**PROBLEM TO SOLVE:** Every line from the beginning of the records below up to the one holding "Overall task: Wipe" should be quoted exactly; leave out the rest.
────
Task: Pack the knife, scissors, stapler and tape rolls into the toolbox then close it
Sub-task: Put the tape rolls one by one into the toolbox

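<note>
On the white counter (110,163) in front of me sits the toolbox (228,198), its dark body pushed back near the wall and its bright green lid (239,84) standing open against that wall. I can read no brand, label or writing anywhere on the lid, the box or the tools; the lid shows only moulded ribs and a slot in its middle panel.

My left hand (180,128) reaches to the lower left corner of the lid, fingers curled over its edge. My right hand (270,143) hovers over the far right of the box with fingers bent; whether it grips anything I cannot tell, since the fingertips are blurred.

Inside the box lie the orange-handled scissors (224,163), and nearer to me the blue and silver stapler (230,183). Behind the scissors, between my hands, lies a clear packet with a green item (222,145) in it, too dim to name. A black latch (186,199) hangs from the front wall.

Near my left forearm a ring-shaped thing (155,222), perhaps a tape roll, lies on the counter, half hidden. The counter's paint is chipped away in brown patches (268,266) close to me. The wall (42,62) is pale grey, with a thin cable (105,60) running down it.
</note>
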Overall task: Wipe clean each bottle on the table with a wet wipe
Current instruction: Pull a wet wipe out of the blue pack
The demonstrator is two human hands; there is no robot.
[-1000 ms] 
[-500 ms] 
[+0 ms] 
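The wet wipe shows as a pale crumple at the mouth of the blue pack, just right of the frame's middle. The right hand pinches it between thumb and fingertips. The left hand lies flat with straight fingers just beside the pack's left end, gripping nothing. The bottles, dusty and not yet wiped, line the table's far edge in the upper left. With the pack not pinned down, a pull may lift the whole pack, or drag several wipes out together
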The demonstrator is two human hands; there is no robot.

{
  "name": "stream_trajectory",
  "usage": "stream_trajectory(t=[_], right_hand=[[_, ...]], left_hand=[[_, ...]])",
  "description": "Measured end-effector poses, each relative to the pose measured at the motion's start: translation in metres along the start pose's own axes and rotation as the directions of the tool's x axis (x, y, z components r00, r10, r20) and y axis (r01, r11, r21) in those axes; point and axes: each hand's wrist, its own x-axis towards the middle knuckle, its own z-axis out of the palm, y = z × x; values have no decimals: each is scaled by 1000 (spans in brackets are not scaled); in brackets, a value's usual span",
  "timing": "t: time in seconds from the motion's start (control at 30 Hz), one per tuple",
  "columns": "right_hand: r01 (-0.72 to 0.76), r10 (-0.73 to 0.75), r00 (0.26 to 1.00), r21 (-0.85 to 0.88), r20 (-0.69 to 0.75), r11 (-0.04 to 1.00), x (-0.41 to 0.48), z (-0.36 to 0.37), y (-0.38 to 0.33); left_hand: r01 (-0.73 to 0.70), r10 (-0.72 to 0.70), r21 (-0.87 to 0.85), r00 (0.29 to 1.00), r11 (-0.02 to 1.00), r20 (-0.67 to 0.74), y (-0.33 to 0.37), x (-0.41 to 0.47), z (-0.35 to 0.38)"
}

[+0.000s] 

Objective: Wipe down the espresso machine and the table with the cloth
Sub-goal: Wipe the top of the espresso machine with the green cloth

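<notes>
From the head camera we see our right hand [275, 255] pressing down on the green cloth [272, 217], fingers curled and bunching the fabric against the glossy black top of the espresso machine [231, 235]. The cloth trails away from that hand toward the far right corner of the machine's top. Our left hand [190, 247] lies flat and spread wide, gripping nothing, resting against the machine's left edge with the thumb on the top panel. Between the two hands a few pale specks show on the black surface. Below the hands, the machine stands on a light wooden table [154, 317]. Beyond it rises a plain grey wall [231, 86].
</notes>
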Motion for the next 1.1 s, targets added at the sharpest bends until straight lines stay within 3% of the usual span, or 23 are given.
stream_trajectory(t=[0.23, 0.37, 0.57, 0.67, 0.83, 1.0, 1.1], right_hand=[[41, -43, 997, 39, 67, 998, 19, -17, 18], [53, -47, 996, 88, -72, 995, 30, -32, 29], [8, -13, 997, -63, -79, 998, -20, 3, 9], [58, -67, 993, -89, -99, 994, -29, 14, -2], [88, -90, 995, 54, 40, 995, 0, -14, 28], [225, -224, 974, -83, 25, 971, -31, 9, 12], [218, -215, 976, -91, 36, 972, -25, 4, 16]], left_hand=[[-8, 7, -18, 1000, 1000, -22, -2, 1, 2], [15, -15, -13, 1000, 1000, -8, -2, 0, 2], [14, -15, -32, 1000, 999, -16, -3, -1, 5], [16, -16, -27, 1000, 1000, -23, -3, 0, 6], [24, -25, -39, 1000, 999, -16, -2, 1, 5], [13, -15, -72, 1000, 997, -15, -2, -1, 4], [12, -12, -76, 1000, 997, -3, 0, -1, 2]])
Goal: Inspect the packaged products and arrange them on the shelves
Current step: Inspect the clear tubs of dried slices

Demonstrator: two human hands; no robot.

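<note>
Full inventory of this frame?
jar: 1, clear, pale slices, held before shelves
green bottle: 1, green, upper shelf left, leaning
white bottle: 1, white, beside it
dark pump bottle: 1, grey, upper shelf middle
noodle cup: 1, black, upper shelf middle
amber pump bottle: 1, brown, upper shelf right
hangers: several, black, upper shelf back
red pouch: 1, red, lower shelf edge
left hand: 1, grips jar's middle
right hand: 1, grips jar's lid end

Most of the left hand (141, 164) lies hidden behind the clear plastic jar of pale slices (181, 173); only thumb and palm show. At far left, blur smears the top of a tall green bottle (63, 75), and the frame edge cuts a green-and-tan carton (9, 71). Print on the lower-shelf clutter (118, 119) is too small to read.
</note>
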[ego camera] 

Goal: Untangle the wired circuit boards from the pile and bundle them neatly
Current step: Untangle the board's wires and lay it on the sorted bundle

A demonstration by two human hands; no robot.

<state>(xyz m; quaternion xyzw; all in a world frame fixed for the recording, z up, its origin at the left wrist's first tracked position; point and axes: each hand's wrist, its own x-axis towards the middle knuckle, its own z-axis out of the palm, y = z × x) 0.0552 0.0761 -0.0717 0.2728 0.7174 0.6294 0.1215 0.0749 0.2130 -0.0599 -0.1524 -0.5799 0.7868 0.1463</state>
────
**ANSWER SECTION:**
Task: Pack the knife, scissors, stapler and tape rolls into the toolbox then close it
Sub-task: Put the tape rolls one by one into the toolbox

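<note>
On the white counter (110,163) in front of me sits the toolbox (228,198), its dark body pushed back near the wall and its bright green lid (239,84) standing open against that wall. I can read no brand, label or writing anywhere on the lid, the box or the tools; the lid shows only moulded ribs and a slot in its middle panel.

My left hand (180,128) reaches to the lower left corner of the lid, fingers curled over its edge. My right hand (270,143) hovers over the far right of the box with fingers bent; whether it grips anything I cannot tell, since the fingertips are blurred.

Inside the box lie the orange-handled scissors (224,163), and nearer to me the blue and silver stapler (230,183). Behind the scissors, between my hands, lies a clear packet with a green item (222,145) in it, too dim to name. A black latch (186,199) hangs from the front wall.

Near my left forearm a ring-shaped thing (155,222), perhaps a tape roll, lies on the counter, half hidden. The counter's paint is chipped away in brown patches (268,266) close to me. The wall (42,62) is pale grey, with a thin cable (105,60) running down it.
</note>
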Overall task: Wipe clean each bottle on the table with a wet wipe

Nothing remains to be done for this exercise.